**WORK TO BE COMPLETED:**
Look through the listing underneath for "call", and copy every line that has it.

**DATASET EXCERPT:**
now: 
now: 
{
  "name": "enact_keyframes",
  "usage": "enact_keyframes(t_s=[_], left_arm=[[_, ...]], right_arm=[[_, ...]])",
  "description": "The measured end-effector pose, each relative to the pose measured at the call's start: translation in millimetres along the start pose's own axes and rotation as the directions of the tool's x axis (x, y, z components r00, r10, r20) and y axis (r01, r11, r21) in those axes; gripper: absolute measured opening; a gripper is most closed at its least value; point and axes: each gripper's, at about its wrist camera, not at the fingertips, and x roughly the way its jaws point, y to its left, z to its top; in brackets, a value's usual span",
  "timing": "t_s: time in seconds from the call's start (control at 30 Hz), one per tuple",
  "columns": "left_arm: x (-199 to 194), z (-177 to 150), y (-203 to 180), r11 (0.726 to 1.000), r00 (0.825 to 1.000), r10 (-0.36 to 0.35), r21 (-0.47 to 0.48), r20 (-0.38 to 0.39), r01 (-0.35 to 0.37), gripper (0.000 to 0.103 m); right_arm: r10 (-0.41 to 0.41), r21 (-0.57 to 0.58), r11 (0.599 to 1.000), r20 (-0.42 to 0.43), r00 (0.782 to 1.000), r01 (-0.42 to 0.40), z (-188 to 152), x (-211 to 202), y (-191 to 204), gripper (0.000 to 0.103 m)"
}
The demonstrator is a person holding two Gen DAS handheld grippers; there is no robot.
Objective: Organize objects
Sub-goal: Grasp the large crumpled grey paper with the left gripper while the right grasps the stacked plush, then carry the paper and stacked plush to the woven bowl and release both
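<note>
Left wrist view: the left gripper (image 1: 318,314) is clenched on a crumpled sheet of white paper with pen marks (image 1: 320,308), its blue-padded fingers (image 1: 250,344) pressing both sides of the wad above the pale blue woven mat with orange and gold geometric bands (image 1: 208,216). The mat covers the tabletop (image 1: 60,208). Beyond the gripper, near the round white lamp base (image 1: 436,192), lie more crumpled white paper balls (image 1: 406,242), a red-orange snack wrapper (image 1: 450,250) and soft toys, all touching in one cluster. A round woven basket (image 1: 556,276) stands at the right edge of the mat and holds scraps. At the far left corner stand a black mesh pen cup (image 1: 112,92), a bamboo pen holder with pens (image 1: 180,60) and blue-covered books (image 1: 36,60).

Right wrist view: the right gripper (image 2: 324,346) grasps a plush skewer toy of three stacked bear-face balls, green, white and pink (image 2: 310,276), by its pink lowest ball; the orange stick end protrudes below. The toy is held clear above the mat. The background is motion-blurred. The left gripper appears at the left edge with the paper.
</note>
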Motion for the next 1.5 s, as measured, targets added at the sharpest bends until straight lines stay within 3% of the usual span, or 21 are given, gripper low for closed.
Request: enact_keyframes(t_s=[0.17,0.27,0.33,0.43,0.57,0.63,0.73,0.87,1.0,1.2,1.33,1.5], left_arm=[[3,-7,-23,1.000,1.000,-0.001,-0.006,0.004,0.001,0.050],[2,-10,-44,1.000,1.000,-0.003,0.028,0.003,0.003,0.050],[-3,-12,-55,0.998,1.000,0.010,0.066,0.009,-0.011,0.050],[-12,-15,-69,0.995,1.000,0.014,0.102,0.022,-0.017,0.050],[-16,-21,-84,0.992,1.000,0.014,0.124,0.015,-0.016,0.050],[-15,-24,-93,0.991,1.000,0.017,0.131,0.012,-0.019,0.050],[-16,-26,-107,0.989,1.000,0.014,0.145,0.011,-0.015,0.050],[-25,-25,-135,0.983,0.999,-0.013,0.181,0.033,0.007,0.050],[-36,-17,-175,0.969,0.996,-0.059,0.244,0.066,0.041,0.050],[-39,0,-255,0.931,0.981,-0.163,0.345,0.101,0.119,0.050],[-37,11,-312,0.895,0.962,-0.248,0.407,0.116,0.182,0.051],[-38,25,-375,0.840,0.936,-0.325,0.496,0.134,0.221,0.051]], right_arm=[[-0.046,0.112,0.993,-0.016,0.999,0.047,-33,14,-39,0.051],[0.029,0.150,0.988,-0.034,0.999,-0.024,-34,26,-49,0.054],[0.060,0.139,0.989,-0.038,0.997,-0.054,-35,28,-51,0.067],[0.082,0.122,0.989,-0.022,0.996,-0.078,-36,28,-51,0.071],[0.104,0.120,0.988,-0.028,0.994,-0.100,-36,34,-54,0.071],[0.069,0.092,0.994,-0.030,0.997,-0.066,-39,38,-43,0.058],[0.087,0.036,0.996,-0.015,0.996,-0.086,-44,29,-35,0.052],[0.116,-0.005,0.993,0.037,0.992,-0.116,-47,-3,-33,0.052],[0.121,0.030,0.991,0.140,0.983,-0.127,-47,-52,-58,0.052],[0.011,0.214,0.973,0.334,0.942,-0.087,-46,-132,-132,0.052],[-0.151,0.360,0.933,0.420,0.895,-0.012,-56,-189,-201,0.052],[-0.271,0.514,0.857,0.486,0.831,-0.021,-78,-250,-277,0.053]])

**TASK SOLUTION:**
  "description": "The measured end-effector pose, each relative to the pose measured at the call's start: translation in millimetres along the start pose's own axes and rotation as the directions of the tool's x axis (x, y, z components r00, r10, r20) and y axis (r01, r11, r21) in those axes; gripper: absolute measured opening; a gripper is most closed at its least value; point and axes: each gripper's, at about its wrist camera, not at the fingertips, and x roughly the way its jaws point, y to its left, z to its top; in brackets, a value's usual span",
  "timing": "t_s: time in seconds from the call's start (control at 30 Hz), one per tuple",

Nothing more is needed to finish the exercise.